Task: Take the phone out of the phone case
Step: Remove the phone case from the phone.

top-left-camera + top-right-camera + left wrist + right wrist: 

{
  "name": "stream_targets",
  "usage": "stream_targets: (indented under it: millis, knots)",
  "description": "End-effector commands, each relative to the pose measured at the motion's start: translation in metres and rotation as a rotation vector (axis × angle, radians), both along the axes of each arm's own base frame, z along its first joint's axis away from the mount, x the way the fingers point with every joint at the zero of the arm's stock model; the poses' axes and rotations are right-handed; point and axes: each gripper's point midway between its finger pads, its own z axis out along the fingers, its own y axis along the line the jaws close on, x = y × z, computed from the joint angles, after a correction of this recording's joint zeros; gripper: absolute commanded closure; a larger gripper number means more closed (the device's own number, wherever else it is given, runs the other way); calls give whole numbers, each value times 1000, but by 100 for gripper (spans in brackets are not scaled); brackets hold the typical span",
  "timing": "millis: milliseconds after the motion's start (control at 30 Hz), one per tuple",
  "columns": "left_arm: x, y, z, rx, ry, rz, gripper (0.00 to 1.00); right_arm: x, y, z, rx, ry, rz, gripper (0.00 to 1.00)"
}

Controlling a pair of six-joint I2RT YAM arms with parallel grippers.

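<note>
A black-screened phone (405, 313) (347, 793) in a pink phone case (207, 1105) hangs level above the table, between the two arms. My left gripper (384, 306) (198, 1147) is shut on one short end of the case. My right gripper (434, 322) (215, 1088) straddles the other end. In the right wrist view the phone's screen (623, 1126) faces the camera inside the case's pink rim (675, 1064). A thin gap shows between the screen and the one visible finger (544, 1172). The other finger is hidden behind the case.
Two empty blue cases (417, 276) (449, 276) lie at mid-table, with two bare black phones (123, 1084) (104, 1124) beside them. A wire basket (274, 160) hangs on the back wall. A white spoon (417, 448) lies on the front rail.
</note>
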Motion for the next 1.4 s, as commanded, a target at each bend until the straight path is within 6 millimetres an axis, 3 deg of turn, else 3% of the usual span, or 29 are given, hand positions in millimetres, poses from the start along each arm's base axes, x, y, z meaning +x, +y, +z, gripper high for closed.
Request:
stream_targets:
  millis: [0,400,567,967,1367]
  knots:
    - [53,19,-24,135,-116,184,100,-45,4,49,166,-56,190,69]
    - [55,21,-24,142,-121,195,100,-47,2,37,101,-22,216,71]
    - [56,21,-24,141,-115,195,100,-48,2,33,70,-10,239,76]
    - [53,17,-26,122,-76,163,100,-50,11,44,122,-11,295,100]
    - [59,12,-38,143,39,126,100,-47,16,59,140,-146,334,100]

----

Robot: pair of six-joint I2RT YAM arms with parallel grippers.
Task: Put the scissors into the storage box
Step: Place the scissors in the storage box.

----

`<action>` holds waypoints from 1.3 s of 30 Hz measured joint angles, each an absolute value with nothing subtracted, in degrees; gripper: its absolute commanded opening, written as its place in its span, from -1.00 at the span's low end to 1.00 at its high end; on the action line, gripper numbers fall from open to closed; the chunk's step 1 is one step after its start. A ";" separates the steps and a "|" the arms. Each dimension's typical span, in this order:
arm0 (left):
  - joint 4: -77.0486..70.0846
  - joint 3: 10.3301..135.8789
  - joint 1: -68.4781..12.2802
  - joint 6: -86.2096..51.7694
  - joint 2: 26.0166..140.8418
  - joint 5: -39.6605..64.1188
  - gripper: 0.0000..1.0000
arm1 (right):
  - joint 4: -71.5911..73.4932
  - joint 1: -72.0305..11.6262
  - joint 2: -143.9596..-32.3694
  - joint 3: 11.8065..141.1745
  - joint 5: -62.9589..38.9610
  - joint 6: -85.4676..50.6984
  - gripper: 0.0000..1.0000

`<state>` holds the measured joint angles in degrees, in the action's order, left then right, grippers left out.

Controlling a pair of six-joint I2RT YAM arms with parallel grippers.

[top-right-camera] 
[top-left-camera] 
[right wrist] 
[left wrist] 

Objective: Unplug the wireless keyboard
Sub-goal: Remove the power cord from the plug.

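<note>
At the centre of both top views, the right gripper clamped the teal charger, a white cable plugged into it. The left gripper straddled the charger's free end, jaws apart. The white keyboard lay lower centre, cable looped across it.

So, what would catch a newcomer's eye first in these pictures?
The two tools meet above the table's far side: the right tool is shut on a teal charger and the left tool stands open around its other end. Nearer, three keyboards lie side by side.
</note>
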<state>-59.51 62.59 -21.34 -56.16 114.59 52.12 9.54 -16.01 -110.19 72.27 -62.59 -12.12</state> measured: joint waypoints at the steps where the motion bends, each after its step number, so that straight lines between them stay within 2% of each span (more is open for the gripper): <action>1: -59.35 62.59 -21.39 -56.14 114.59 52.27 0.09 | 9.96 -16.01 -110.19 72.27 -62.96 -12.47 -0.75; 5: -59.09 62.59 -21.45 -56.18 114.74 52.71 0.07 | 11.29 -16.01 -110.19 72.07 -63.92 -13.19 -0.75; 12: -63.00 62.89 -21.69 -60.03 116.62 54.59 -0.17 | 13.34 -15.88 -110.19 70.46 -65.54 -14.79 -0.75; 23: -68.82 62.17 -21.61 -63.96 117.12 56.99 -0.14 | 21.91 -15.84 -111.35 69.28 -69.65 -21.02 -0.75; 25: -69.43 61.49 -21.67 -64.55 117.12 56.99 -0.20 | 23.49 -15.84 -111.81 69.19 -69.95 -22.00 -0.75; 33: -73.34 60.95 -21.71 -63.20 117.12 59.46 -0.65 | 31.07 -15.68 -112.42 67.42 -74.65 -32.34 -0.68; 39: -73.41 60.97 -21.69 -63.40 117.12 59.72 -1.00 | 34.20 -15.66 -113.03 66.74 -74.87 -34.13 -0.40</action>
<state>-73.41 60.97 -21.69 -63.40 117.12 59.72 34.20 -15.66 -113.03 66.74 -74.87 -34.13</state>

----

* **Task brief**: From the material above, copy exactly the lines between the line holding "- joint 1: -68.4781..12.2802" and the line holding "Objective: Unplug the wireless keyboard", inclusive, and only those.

* **Result of the task**:
  - joint 1: -68.4781..12.2802
  - joint 6: -86.2096..51.7694
  - joint 2: 26.0166..140.8418
  - joint 5: -39.6605..64.1188
  - gripper: 0.0000..1.0000
arm1 (right):
  - joint 4: -71.5911..73.4932
  - joint 1: -72.0305..11.6262
  - joint 2: -143.9596..-32.3694
  - joint 3: 11.8065..141.1745
  - joint 5: -62.9589..38.9610
  - joint 6: -85.4676..50.6984
  - gripper: 0.0000..1.0000

`<state>` holds the measured joint angles in degrees, in the action's order, left then right, grippers left out.

Controlling a pair of six-joint I2RT YAM arms with parallel grippers.

[top-right-camera] 
[top-left-camera] 
[right wrist] 
[left wrist] 

Objective: Unplug the wireless keyboard

There is nothing further to this answer.